Ma c’è una via, più saldamente ancorata alla terra a dispetto del suo metafisico apparire, che, se non maestra, di certo rivela e rafforza un aspetto disseminato nell’intera opera di Tabucchi, e qui vivido e dichiarato. È la via che separa gli scritti di cui l’immagine è fluttuante pretesto da quelli dove il compenetrarsi della scrittura e della visione appaiono assai simili alle sfere di dos Santos, «con la circonferenza dappertutto e il centro in nessun luogo» (p. 339). Per questa via, è possibile imbattersi nel cancello spalancato sul niente della foto di Münir Göle che diventa, dentro il racconto, necessario presupposto per introdurre la teoria spinoziana secondo cui le emozioni possono essere esplicate solo quando mutano in sentimenti. È sufficiente ritrovarsi dinanzi ad un’opera di archeologia interiore di Jean-Paul Philippe, perché la parola di Tabucchi si contragga fino alla forma della lirica e tracci linee di un mondo che esiste tutto nel soggetto, lasciando alla realtà il compiaciuto e pessoano compito di non essere mai ciò che sembra. Ci sono luoghi di questo paesaggio con figure in cui un Ritratto di Pereira di Vitali viene spedito, per insita necessità di una postrema convocazione, dallo stesso Pereira allo scrittore; altri luoghi dove i ritratti di Pericoli diventano parole scritte che raccontano un film fatto di istanti fotografici, in un gioco di incastro di forme utile allo scrittore per raccontare i suoi Kafka, Joyce, Pessoa.

Sono questi i momenti felici della raccolta: quando l’opera figurativa raggiunge lo sguardo del lettore senza che le parole dello scrittore vi facciano intorno giravolte compiaciute, ma stiano piuttosto dentro l’opera stessa, affinché parola e immagine concorrano alla medesima rappresentazione. È quando lo scrittore, novello Pierre Ménard, riscrive Drummond de Andrade per giungere al centro di una fotografia di Castello-Lopes. È quando si serve di una lettura ecfrastica di Vermeer compiuta da Proust per rendere un colore «metafora di ciò che avremmo potuto fare e non facemmo» (p. 298). Ma è soprattutto quando egli sente vera la visione dell’artista e ne potenzia la forza evocatrice, convinto che la visualità come la scrittura sia in grado «di farci da specchio per rimandarci la nostra immagine» (p. 335). Ciò è possibile, secondo quella che sembra essere la tesi portante dell’opera, poiché – come viene teorizzato osservando Pericoli che disegna le parole di Stevenson – esiste una transitabilità dei linguaggi dell’arte che Tabucchi mutua da Jankélévitch e situa al di sopra di ogni concezione postmoderna di esotica commistione, dandole piuttosto lo statuto borgesiano di sincronia, di sintesi del tempo in un solo punto e di centro assiale dello spazio dell’arte. Tale transitabilità trova una sua chiara esplicitazione nella lettera che lo scrittore scrive all’Académie des Sciences ‘per conto’ di Hippolyte Bayard più di un secolo e mezzo dopo: l’autoritratto del fotografo diventa pretesto perché la scrittura racconti l’arte della fotografia attraverso la metafora della musica, concordi – scrittura, fotografia, musica – nel cercare l’aleph reso eterno da uno ‘scatto’ che coglie «l’interstizio invisibile a occhio nudo, il silenzio già svuotato del prima e già colmo del dopo» (p. 114).

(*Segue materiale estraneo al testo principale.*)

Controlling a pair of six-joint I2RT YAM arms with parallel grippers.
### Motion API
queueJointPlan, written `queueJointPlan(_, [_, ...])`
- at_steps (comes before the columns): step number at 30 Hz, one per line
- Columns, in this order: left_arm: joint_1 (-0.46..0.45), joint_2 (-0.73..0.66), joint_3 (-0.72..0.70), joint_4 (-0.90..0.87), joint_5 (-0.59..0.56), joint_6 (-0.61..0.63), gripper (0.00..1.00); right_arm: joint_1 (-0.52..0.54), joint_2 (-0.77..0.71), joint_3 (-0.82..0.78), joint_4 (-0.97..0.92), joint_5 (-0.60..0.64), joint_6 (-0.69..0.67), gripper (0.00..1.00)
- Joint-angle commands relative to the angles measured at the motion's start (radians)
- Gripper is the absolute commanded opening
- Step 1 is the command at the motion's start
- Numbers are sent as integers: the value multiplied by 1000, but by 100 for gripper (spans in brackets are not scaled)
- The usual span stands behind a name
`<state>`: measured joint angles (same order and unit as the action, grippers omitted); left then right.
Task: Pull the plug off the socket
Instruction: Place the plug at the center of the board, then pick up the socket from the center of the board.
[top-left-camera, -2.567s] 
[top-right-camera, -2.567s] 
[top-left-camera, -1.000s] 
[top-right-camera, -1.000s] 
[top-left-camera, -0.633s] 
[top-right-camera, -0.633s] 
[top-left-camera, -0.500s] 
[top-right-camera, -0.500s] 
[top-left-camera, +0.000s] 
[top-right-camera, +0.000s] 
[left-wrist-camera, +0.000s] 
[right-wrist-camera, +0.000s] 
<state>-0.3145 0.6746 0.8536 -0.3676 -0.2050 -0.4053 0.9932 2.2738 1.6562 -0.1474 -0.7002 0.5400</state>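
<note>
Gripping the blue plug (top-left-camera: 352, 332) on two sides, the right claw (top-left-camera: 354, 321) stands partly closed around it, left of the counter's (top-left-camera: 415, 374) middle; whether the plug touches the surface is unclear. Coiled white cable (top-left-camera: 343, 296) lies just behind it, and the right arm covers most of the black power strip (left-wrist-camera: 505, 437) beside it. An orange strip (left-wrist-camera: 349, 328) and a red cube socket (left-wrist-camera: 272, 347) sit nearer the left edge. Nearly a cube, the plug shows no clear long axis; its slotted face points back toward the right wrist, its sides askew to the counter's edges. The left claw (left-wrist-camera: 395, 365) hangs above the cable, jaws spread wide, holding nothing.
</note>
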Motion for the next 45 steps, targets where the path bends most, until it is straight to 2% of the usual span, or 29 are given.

Per Tabucchi, laddove pittura, scrittura e fotografia non siano asservite al racconto che l’artista fa di se stesso, bensì narrino la vita come rappresentazione del mondo, chi guarda – spettatore o lettore – sente di essere parte di ciò che viene guardato, perché avverte l’intima necessità dell’artista di rappresentare l’essenza del tempo, sostituendo alle illusioni ottiche quelle temporali, perché, come ben sa il pittore del racconto Lontano, «è tutta una questione di prospettiva» (p. 53), la quale rende possibile persino ritrarre l’ora in cui chi è andato via è come se ci fosse, e un cancello-siepe che occlude lo sguardo e serra il cammino può essere dipinto o cantato come se aprisse all’infinito, non impedendo certo alla vita di fuggire, lasciandone però impressa l’immagine.